# No call light, no fan, no nuthin on Quadra Fire Classic Bay 1200i



## p&k (Oct 7, 2012)

We have a 4 yr old Classic Bay Insert. Recent full, end-of-season cleanings was by our dealer two springs ago and the same by me last spring. When turn on now we get no response whatsoever; no call light, no fans. When unplug/plug in power get no fan. Fuse is ok and batteries are ok, both were checked. Pulled Insert out and checked motors/fans etc for obstructions. Manual and QF phone support say to reset snap disk #3. Took off housing inside hopper and found that snap disk #3 is not flipped. I can't push it in any further as it is already tight against its seating, so I am assuming that it can't, in fact, be "reset." Correct? Stove was left plugged in all summer. However, NE Ohio had severe drought season with virtually no elect storms. No other electronics in house have been fried. Reading previous discussions here and elsewhere suggests that the control box may be next possible culprit to check. But I have no idea how to proceed next save for calling the dealer out. I know little about electrical components and am complete newbie at trying to diagnose and check electrical or control panel-type stuff. Any help would be greatly appreciated, but please keep in mind my inexperience when providing instructions. Detailed descriptions would be most helpful. Thanks a lot!


----------



## begreen (Oct 7, 2012)

Have you tried jumpering the thermostat connection?


----------



## tjnamtiw (Oct 7, 2012)

When they say 'reset', they are talking about a little button between the two terminals on the snap disk that needs to be pushed in. And PLEASE unplug the stove before sticking your finger in there! Did you check your outlet by plugging something else in it? Jumping across the terminals would be the next thing I would do, as begreen suggests. Pull both wires off of the snap disk, clamp them together with an alligator clip, tape up securely so there are no shorts, and THEN plug the stove back in.

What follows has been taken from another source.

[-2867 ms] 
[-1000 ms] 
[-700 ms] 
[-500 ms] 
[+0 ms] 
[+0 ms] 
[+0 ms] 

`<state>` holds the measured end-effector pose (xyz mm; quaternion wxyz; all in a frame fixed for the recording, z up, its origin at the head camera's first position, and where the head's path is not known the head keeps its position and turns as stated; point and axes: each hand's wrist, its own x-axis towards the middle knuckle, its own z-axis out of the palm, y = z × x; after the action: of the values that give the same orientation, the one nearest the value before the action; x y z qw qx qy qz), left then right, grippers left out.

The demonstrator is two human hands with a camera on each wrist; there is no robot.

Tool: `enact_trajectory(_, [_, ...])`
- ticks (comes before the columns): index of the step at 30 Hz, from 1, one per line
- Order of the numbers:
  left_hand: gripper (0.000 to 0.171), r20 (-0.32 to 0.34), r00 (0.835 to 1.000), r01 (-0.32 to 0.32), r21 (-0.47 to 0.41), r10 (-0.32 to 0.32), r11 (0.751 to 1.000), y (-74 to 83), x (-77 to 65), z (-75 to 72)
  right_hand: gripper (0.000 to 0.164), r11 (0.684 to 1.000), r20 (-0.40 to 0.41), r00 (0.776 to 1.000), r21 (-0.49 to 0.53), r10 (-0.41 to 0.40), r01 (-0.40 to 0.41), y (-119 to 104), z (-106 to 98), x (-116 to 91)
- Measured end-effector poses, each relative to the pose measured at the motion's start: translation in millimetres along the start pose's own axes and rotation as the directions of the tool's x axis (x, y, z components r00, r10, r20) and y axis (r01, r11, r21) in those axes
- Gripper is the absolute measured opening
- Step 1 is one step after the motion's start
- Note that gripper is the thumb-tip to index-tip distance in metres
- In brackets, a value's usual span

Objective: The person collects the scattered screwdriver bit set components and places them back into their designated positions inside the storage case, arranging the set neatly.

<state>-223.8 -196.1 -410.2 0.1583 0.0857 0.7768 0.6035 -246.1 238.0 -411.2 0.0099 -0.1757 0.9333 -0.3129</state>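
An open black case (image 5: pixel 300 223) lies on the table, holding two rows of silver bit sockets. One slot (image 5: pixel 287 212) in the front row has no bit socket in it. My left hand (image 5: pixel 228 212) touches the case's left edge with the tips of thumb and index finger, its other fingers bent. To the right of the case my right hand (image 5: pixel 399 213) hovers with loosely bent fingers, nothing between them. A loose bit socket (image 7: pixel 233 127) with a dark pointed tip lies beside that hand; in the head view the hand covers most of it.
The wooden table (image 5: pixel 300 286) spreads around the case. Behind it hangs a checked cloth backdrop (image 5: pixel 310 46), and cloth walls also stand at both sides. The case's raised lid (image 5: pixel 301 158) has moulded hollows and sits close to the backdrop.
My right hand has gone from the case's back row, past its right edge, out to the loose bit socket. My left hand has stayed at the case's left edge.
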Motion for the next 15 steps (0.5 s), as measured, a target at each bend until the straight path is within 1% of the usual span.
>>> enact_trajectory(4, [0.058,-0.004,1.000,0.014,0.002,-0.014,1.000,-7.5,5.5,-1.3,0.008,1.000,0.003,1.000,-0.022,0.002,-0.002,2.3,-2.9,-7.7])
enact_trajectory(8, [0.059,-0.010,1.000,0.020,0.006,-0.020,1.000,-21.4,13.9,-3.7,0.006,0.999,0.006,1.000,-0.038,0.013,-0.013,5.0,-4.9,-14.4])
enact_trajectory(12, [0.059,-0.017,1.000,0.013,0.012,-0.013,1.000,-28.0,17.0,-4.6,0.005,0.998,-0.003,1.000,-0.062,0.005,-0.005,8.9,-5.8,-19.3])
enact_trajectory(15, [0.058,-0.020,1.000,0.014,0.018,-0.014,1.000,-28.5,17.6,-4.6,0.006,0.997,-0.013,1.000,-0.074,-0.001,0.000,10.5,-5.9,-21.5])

Any fans?

Then, the next question is, do you have a multimeter to measure voltages and resistance?


----------



## p&k (Oct 7, 2012)

tjnamtiw said:


> When they say 'reset', they are talking about a little button between the two terminals on the snap disk that needs to be pushed in. And PLEASE unplug the stove before sticking your finger in there! Did you check your outlet by plugging something else in it? Jumping across the terminals would be the next thing I would do, as begreen suggests. Pull both wires off of the snap disk, clamp them together with an alligator clip, tape up securely so there are no shorts, and THEN plug the stove back in. Any fans?
> 
> Then, the next question is, do you have a multimeter to measure voltages and resistance?


 
Thanks to you and bgreen for helpful responses. Yes, I already confirmed the outlet is good by plugging something else into it. Yes, the stove has been unplugged as I have worked on it. Thanks for reminder. Yes, I located the snap disk #3, the small plastic button between the two terminals, and tried to push it in, but as reported it will not push in any further, i.e., it is already sitting tight against it seat. 
I have not tried jumping across the two terminals. The two grey wires that attach to the terminals have plastic housings on them. So, in order to connect them after having unplugged them from the snap disk #3 would I have to take the plastic housing off, strip the insulation off the wires to expose bare wires and the alligator clip together? Or, could one tape them together as is and then insert one side of an alligator clip into each end? 
No, I don't have have a mulitmeter. Never used one, either.


----------



## p&k (Oct 7, 2012)

begreen said:


> Have you tried jumpering the thermostat connection?


Thanks for the reply. No I have not tried that. I have a portable thermostat that runs on batteries. Checked the batteries and are ok. Has lights and registers temps. Turns on and off ok. Also, I can bypass it by turning the stove on/off with the switch that is connected directly tot he stove, so it does not seem like i need to jumper the thermostat connection, correct? Also, I'm sorry to say I don't know how to do that, exactly. thanks.


----------



## begreen (Oct 7, 2012)

p&k said:


> Thanks for the reply. No I have not tried that. I have a portable thermostat that runs on batteries. Checked the batteries and are ok. Has lights and registers temps. Turns on and off ok. Also, I can bypass it by turning the stove on/off with the switch that is connected directly tot he stove, so it does not seem like i need to jumper the thermostat connection, correct? Also, I'm sorry to say I don't know how to do that, exactly. thanks.


Open the right side panel. Are there any lights lit on the control box?

For the thermostat screws location, go to Page 23 of your manual. It will show the thermostat terminal screws location on the right side. They are down below the control panel. The thermostat connection is low voltage.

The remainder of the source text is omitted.